KAMLOOPS — They have put hundreds of hours of their own time into helping volunteers build their home. Two Kamloops families set to move into the newest Habitat for Humanity duplex, have completed 500 hours of Sweat Equity and are now one step closer to moving in.
The families have worked at Habitat's ReStore and even lent a hand on-site. Today, both families got a chance to walk through the space on Westsyde Road, which is expected to be completed by April.
One of the recipients of the duplex is Krystine Watson and her family. Happiness, comfort, relief, and the fresh start they have always dreamed of.
"Stability, just being able to be some place and not have to keep moving, it's what it means," says Krystine Watson.
Over the years, the Watsons have been forced to move six times. But in just a few months, Krystine, her husband, and four young children will move into this Kamloops duplex. Habitat for Humanity making it all possible.
"Especially with little ones always having to pack up and they have to adjust to a new home, new area and now to just be safe as well."

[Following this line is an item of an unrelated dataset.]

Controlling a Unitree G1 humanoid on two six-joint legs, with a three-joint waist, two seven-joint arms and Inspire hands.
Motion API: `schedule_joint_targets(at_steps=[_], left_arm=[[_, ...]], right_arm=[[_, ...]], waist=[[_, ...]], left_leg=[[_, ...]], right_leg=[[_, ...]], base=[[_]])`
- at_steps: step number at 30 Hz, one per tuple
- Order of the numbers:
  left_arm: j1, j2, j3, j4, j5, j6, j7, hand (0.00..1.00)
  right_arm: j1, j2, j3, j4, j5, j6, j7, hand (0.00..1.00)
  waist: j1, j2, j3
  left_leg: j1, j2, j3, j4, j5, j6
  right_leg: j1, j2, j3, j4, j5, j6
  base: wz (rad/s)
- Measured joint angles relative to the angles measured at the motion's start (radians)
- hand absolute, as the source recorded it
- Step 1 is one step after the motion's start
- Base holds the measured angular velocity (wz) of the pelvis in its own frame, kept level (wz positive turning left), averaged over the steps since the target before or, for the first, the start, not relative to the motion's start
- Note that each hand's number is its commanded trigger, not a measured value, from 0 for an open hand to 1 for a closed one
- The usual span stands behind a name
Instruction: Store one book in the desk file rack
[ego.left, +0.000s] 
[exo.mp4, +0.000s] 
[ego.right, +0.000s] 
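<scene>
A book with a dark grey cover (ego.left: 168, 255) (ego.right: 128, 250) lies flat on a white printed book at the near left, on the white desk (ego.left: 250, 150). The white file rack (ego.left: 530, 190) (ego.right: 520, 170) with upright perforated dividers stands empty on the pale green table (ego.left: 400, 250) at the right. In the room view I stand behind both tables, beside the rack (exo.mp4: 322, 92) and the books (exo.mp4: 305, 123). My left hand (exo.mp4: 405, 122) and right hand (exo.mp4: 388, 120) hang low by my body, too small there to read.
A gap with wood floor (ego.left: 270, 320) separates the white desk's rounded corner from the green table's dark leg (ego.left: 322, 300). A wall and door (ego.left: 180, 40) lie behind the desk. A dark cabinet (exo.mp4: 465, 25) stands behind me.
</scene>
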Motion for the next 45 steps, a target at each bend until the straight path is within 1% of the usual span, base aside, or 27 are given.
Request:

The Watsons are one of two families set to move into the duplex being constructed along Westsyde Road, this spring. Based on the non-profit's model of making home ownership possible for those earning between $34,000 and $52,000 a year.
"It makes it very affordable, and at the same time they pay a mortgage that is 30% of their wages, whatever their wages are, so they're able to actually own a home and we believe it helps families move up the economic scale and it breaks the cycle of poverty," says Kim Cassar Torreggiani, Executive Director of Habitat for Humanity Kamloops.
For Scott Harris, his wife and five children the opportunity couldn't come at a better time.
"We were kind of at the point in life where we weren't sure if we were going to be able to own a home or do the traditional martgage thing, but Habitat's been incredible since the start, they've helped us get through this whole thing," says Scott Harris.
Together Habitat for Humanity is building this home with a team of volunteers The families were required to pitch in as well, completing 500 hours of Sweat Equity, before taking on a mortgage with no money down.
"This really makes a difference in terms of the famlies committment to this home, it's almost like a down payment those hours to us, and we also think it helps to embrace the community," says Cassar Torreggiani.
The Watsons and Harris families feel they've won the homeownership lottery amidst rising housing costs in this province. Both can't wait to call this 1200 square foot, open concept space, home sweet home.
"We've never owned a home before, the girls get to share a room and William will get his own room, so that's nice," says Watson.
"More than one bathroom for seven of us so that's always a bonus, it's going to be exciting," says Harris.